Mohon tunggu...
taufik hidayat
taufik hidayat Mohon Tunggu... Lainnya - Aktivis politik dan penggiat pendidikan

Pernah menjadi anggota DPRD Kota Banjarmasin periode 1997-1999, 1999-2004 dan ketua DPRD Kota Banjarmasin periode 2004-2009. Sekarang aktif sebagai ketua BPPMNU (Badan Pelaksana Pendidikan Ma'arif NU) Kota Banjarmasin dan ketua Yayasan Pendidikan Islam SMIP 1946 Banjarmasin

Selanjutnya

Tutup

Hobby Pilihan

Menulis Puisi, Mengenal Diri

13 Oktober 2020   20:41 Diperbarui: 14 Oktober 2020   11:18 109
+
Laporkan Konten
Laporkan Akun
Kompasiana adalah platform blog. Konten ini menjadi tanggung jawab bloger dan tidak mewakili pandangan redaksi Kompas.
Lihat foto
Hobi. Sumber ilustrasi: FREEPIK/Rawpixel

Oleh Taufik Hidayat, Banjarmasin

Minggu tanggal 11 Oktober 2020, Pak Cahyadi Takariawan menayangkan tulisan tentang  Mengenali Diri Sendiri Lewat Puisi di kelas KMO Basic Batch 35. Tulisan selengkapnya bisa dibaca di Ruang Menulis Pak Pak Cah https://ruangmenulis.id/mengenali-diri-sendiri-lewat-puisi/

Tulisan itu menyentuh jiwa seniku yang lama terpendam, lebih dari 40 tahun yang lalu. Ya, sejak SMP aku sudah menulis puisi. Puisiku selain dikirim ke acara Untaian Mutiara RRI Nusantara 3 Banjarmasin, juga pernah kukirim ke Majalah Panjimas Jakarta. 

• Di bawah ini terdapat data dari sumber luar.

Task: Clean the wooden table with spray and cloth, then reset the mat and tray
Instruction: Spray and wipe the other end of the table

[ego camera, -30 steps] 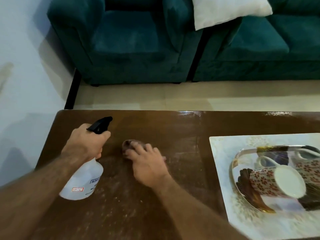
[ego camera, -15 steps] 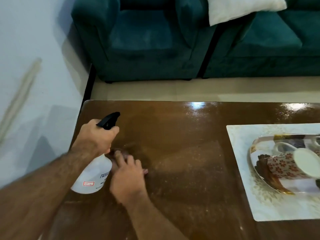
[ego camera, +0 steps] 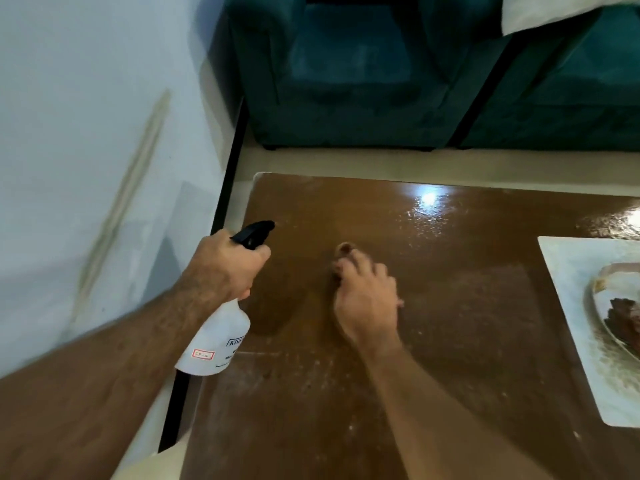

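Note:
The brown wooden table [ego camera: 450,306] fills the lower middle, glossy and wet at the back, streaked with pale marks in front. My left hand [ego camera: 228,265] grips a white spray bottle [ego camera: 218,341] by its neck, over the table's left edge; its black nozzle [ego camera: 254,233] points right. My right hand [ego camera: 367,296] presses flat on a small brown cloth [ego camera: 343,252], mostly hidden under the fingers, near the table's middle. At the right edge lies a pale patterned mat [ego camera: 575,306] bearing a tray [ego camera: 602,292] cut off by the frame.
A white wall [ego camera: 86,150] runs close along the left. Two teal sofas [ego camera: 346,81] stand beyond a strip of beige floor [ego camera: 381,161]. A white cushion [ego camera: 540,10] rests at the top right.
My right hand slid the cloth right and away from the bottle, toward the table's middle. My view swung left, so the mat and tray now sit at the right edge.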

Puisiku dimuat dan aku mendapatkan kiriman majalah dan wesel pos untuk honornya. Maklumlah waktu itu belum lazim rekening bank, hehe

Sayangnya memang, karena aku berangkat ke dunia lain -- maksudnya aktifitas lain yang jauh dari aktifitas seni - kegemaran membuat puisi itu hilang. Hanya sesekali muncul, misalnya pada saat hari jadi kota Banjarmasin. Aku lupa tahunnya, yang pasti antara tahun 2004-2009. 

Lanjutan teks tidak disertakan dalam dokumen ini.